Book Synopsis Biosimilars by : Valderilio Feijó Azevedo
Download or read book Biosimilars written by Valderilio Feijó Azevedo and published by BoD – Books on Demand. This book was released on 2022-06-08 with total page 108 pages. Available in PDF, EPUB and Kindle. Book excerpt: Introduced in the 1980s, biologic medications have since become important tools in modern medicine. However, biologics are expensive, greatly affecting the healthcare budgets of both underdeveloped and developed countries. Fortunately, biosimilars, which are highly similar, reverse-engineered versions of existing biological medicines and their active ingredients, are now available as more affordable options for patients treated with biologics. This book discusses biosimilars with chapters on clinical trials, regulation, pharmacovigilance, and the interchangeability of biosimilars with biologics. It also addresses future trends in the biosimilars market.

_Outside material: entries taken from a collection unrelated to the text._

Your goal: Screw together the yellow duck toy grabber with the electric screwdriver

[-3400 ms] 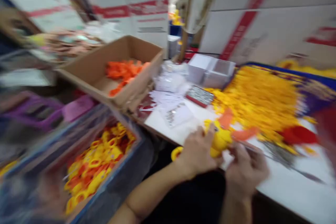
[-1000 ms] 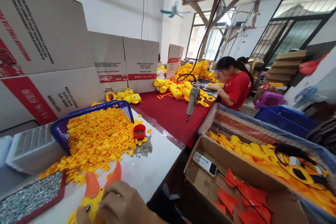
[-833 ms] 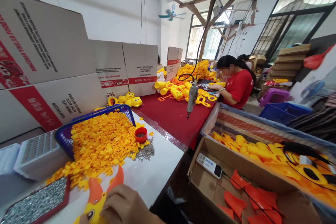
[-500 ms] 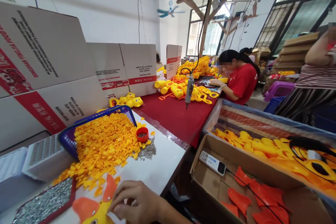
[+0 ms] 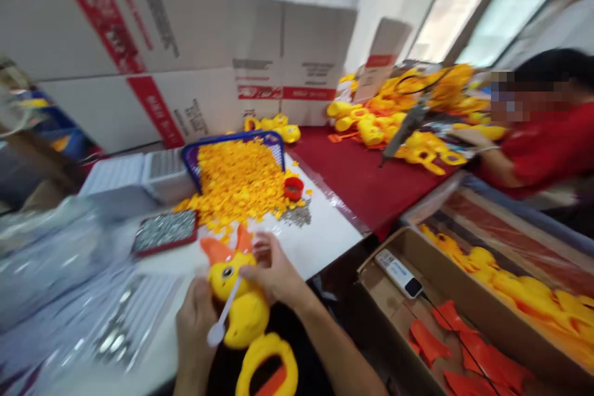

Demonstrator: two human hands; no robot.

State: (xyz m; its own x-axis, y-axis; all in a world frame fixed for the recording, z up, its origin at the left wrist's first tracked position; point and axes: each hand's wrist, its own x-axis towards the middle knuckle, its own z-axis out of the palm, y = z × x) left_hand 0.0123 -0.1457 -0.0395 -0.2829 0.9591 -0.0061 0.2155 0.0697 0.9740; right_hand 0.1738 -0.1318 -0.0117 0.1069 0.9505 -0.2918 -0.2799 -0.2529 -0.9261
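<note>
both hands hold a yellow duck [image 5: 239, 303] with an orange beak at the near edge of the white surface [image 5: 320, 241]. left hand [image 5: 195, 328] fingers curl round its side; right hand [image 5: 273, 272] fingers grip its head. a white strip [image 5: 225, 315] lies across the duck. carton [image 5: 185, 62] print too blurred to read.

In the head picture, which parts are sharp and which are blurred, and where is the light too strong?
Head view: the yellow duck toy and both hands, left hand and right hand, are fairly sharp; the left side and the window region smear with motion blur; the window is overexposed; edges bend from wide-angle distortion.
</note>
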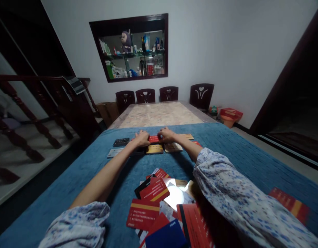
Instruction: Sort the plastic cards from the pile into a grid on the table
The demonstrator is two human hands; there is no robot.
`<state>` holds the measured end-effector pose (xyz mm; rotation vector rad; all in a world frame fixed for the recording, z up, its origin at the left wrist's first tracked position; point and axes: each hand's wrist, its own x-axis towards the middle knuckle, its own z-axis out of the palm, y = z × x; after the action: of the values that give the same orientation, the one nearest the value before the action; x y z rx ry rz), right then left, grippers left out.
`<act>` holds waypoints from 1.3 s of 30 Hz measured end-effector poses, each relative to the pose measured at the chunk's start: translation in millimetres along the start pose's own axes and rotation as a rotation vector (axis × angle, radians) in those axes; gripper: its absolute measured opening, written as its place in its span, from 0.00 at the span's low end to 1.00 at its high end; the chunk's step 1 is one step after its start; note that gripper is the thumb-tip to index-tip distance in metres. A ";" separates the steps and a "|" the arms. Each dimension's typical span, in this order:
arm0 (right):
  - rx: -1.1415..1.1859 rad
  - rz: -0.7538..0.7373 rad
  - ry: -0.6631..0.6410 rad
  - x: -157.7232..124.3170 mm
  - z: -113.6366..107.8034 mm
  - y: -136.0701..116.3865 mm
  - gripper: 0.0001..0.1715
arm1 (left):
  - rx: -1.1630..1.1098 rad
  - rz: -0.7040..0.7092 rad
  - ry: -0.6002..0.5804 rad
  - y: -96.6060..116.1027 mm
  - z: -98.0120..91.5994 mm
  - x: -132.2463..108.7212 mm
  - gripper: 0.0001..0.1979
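Far out over the blue cloth, my left hand (142, 138) and my right hand (167, 135) curl round opposite ends of a red card stack (154, 138). Just in front of it lie a gold card stack (154, 149) and a beige one (173, 148). A black card stack (121, 142) and a pale grey one (114, 153) sit left of my left hand, while a tan card (187, 136) shows beyond my right wrist. Nearer me is a loose heap with red cards (143, 214), a blue card (166, 236) and a black card (143, 186); glare whitens its middle.
The blue cloth (78, 196) covers the near part of a long table (159, 115). A red card (289, 205) lies apart at right, partly behind my sleeve. Dark chairs (201, 96) stand at the far end, a wooden railing (32, 134) to the left.
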<state>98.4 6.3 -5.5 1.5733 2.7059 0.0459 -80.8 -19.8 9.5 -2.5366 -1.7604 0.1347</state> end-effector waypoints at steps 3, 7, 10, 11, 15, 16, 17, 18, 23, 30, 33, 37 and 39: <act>0.007 0.009 -0.015 1.0 1.3 1.1 0.22 | -0.005 -0.005 -0.007 -0.8 2.8 3.7 0.10; 0.010 0.011 -0.035 2.4 2.3 2.1 0.22 | -0.019 -0.015 -0.026 -2.6 6.4 8.6 0.11; 0.012 0.007 -0.055 3.8 2.9 2.8 0.22 | -0.037 0.003 -0.053 -4.3 7.5 10.9 0.12; 0.013 0.005 -0.059 4.1 3.2 2.9 0.22 | -0.040 0.010 -0.058 -4.7 7.6 11.3 0.12; 0.014 -0.003 -0.066 4.7 5.2 3.3 0.22 | -0.039 0.019 -0.071 -4.8 7.8 11.7 0.13; 0.014 -0.005 -0.066 4.7 5.7 3.2 0.22 | -0.036 0.020 -0.075 -4.6 8.0 11.8 0.12; 0.013 -0.006 -0.065 4.5 6.1 3.2 0.22 | -0.031 0.021 -0.079 -4.3 8.3 11.9 0.12; 0.012 -0.007 -0.064 4.3 6.3 3.1 0.22 | -0.025 0.023 -0.083 -4.1 8.6 12.1 0.12; 0.001 -0.016 -0.060 3.4 4.3 1.8 0.20 | 0.002 0.025 -0.089 -3.6 9.9 13.0 0.16; 0.002 -0.014 -0.030 0.6 0.1 1.6 0.29 | 0.028 0.033 -0.045 -3.8 6.8 8.9 0.24; 0.016 -0.013 0.012 -4.4 -3.2 4.2 0.33 | 0.021 0.049 0.001 -3.6 3.4 5.3 0.24; 0.027 -0.030 0.072 -15.0 -8.7 10.2 0.30 | 0.005 0.101 0.097 -0.8 -0.7 -1.7 0.23; 0.030 -0.053 0.089 -21.6 -11.5 14.3 0.28 | -0.002 0.126 0.155 2.7 -2.1 -6.1 0.23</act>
<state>121.2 -5.7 6.4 1.5426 2.8268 0.0770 -80.1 -26.4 11.6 -2.5805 -1.5476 -0.0573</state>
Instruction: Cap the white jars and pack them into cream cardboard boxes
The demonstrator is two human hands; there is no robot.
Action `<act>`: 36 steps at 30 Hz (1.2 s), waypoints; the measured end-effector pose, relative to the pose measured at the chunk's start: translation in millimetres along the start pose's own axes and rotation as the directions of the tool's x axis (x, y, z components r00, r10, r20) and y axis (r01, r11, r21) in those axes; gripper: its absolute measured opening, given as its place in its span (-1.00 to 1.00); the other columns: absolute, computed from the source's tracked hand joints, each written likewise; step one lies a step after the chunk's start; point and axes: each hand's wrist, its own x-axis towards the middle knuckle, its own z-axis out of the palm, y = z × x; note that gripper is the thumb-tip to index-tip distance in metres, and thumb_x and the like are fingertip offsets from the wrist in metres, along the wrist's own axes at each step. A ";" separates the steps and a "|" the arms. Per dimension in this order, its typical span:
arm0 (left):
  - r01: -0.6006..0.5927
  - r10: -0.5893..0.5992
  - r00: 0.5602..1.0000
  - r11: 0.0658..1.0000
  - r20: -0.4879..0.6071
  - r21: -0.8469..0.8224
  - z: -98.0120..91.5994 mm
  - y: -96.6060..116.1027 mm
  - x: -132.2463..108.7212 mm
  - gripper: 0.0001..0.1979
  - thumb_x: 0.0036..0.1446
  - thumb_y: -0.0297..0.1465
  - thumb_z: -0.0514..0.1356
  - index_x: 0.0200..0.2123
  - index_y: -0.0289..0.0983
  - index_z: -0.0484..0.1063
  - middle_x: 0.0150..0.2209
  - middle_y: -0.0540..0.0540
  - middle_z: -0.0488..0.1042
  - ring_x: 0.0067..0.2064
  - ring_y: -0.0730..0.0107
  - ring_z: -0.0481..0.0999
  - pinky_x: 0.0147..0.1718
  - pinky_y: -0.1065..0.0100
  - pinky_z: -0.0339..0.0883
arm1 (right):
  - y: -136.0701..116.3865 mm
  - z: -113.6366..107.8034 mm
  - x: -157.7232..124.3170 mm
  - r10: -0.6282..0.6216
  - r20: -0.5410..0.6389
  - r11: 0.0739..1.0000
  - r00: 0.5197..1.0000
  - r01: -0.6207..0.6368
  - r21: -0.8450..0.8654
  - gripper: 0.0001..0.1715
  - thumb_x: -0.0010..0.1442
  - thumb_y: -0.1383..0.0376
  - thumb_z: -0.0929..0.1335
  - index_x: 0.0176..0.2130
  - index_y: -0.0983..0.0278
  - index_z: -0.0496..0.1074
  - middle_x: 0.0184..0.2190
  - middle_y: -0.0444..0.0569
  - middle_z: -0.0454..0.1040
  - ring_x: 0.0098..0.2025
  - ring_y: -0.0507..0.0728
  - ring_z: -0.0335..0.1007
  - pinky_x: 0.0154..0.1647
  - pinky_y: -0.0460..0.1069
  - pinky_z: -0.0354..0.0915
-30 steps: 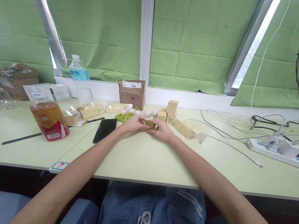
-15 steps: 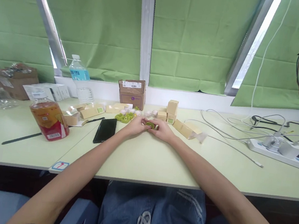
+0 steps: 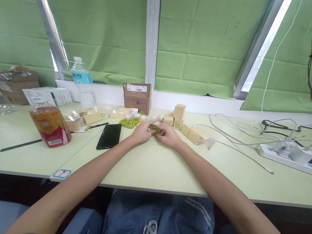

Book Synopsis Biologics, Biosimilars, and Biobetters by : Iqbal Ramzan
Download or read book Biologics, Biosimilars, and Biobetters written by Iqbal Ramzan and published by John Wiley & Sons. This book was released on 2021-01-05 with total page 328 pages. Available in PDF, EPUB and Kindle. Book excerpt: A comprehensive primer and reference, this book provides pharmacists and health practitioners the relevant science and policy concepts behind biologics, biosimilars, and biobetters from a practical and clinical perspective. Explains what pharmacists need to discuss the equivalence, efficacy, safety, and risks of biosimilars with physicians, health practitioners, and patients about Guides regulators on pragmatic approaches to dealing with these drugs in the context of rapidly evolving scientific and clinical evidence Balances scientific information on complex drugs with practical information, such as a checklist for pharmacists
Book Synopsis Immunogenicity of Biopharmaceuticals by : Marco Weert
Download or read book Immunogenicity of Biopharmaceuticals written by Marco Weert and published by Springer Science & Business Media. This book was released on 2008-02-06 with total page 266 pages. Available in PDF, EPUB and Kindle. Book excerpt: Immunogenicity of Biopharmaceuticals is the first book to comprehensively address the potential of an immune response to biopharmaceuticals. It is intended to give a broad overview of the current state-of-the-art regarding this subject. The chapters range from an overview of the immune system and factors that may trigger the immune system, via detection of antibodies and clinical implications, to various case examples and the regulatory view on immunogenicity.